Polars is used as a storage-layer companion for IO and sinks (CSV, JSON, Parquet, IPC). It is not the semantic owner of query execution.


Why DataFusion

DataFusion exposes the extension points GraphForge needs:

  • Custom LogicalPlan nodes — graph operators slot in alongside relational operators
  • Custom ExecutionPlan nodes — variable-length path expansion and provenance-aware joins as physical operators
  • Custom TableProvider — Parquet as a pluggable scan source
  • Custom optimizer rules — predicate pushdown and label-constraint hoisting
  • Custom QueryPlanner — GraphForge IR is lowered to DataFusion's logical plan rather than parsed SQL

DataFusion's Arrow-native execution means results already arrive as RecordBatch streams — no additional conversion is needed before returning to Python, Node, Swift, or Kotlin.


Execution Pipeline

GraphPlan (Graph IR)
      ↓
┌────────────────────────────┐
│  gf-rel: relational lower  │
│  Simple ops → LogicalPlan  │
│  Graph ops → custom nodes  │
└────────────────────────────┘
      ↓
┌────────────────────────────┐
│  DataFusion Analyzer       │
│  DataFusion Optimizer      │
│  (predicate pushdown, etc) │
└────────────────────────────┘
      ↓
┌────────────────────────────┐
│  DataFusion Physical Plan  │
│  gf custom PhysicalNodes   │
└────────────────────────────┘
      ↓
  SendableRecordBatchStream   ← Arrow columnar batches
      ↓
  gf-bindings-py / gf-bindings-node / gf-bindings-uniffi (Swift, Kotlin) / Rust API

Custom Graph Execution Nodes

GraphForge registers custom ExecutionPlan implementations with DataFusion for operators that cannot be faithfully expressed as relational algebra:

Node Description
VarLenExpand Iterative or recursive expansion for *min..max path patterns
OptionalMatch Left-join semantics with Cypher null-shaping (distinct from SQL LEFT JOIN)
PathUnique Path isomorphism/homomorphism enforcement
ProvenanceSemijoin Semijoin with confidence propagation
OntologyInfer Transitive/symmetric closure materialization
GraphMerge MERGE upsert with write-path locking

All other operators (scan, filter, project, aggregate, sort, limit) run through standard DataFusion physical nodes.


Adjacency-Backed Execution

Traversal is fundamentally adjacency-oriented.

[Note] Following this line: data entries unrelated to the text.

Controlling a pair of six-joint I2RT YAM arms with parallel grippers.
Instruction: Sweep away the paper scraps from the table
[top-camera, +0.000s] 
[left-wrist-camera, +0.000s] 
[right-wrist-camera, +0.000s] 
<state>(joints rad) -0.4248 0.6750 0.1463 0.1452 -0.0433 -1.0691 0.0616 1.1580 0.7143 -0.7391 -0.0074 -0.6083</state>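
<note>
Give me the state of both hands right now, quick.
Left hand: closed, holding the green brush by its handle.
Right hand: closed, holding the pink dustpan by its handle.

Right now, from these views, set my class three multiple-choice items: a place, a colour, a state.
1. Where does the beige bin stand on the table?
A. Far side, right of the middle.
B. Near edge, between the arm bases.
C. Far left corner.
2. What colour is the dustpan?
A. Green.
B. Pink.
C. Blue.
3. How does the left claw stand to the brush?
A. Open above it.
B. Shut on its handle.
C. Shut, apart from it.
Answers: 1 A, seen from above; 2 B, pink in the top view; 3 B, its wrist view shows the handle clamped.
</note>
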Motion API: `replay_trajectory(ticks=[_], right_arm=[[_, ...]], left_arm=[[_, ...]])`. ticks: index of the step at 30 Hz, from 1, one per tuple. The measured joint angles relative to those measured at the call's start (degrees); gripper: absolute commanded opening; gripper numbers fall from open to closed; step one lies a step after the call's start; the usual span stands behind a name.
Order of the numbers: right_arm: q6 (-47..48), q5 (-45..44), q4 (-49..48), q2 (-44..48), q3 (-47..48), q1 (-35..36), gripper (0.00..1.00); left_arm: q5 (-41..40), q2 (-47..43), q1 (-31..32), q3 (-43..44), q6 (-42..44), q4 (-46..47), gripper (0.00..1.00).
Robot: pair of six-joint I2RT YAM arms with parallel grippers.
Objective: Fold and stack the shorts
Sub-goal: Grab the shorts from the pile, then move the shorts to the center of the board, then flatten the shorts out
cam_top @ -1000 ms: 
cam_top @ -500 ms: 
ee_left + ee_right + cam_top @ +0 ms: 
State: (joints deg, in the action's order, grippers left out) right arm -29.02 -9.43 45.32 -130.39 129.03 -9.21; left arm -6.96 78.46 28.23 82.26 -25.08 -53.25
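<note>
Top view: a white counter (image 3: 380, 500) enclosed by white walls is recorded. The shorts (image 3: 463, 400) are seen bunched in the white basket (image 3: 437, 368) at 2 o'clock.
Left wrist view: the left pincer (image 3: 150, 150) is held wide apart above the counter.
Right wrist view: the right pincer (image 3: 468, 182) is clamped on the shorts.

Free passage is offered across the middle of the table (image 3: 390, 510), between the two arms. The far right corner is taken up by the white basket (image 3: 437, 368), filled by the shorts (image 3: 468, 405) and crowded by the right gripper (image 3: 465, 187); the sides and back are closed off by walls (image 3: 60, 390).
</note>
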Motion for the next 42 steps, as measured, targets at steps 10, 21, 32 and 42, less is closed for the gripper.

GraphForge maintains a derived, rebuildable adjacency index (CSR, surrogate-keyed) under indexes/adjacency/ (ADR 0005, storage.md §Derived Indexes). Both execution paths consume it through a single AdjacencyProvider abstraction:

  • Cypher traversal pathExpandExec / VarLenExpandExec ask the provider for a node's neighbors instead of rebuilding adjacency from a full edge scan per query.
  • Analyst-verb pathexport_adjacency is a thin adapter from the same provider to the AdjacencyGraph consumed by the AlgorithmBackend trait.
Node Description
VarLenExpandExec Iterative BFS over the AdjacencyProvider for *min..max patterns (replaces the per-query in-memory adjacency build)
ExpandExec Adjacency-backed single-hop expansion (#763): chosen at lowering time when the provider reports a hit for a typed relation (any direction; undirected wraps in DISTINCT, mirroring the join path's union+distinct). Exploratory single-hop and uncovered patterns keep the DataFusion join chain.

Selection is a planner choice, not an IR change. The Graph IR is unchanged: variable-length traversal is still encoded on Expand { …, min_hops, max_hops }. A lowering rule selects an adjacency-backed physical node when the provider covers the relation type + direction, and falls back to the DataFusion hash-join path otherwise. Both paths produce identical results; only speed differs.

The index is optional and never authoritative: a stale or missing index falls back to scan-and-build with identical output (the topology_generation counter detects staleness). The canonical Parquet topology is always the source of truth.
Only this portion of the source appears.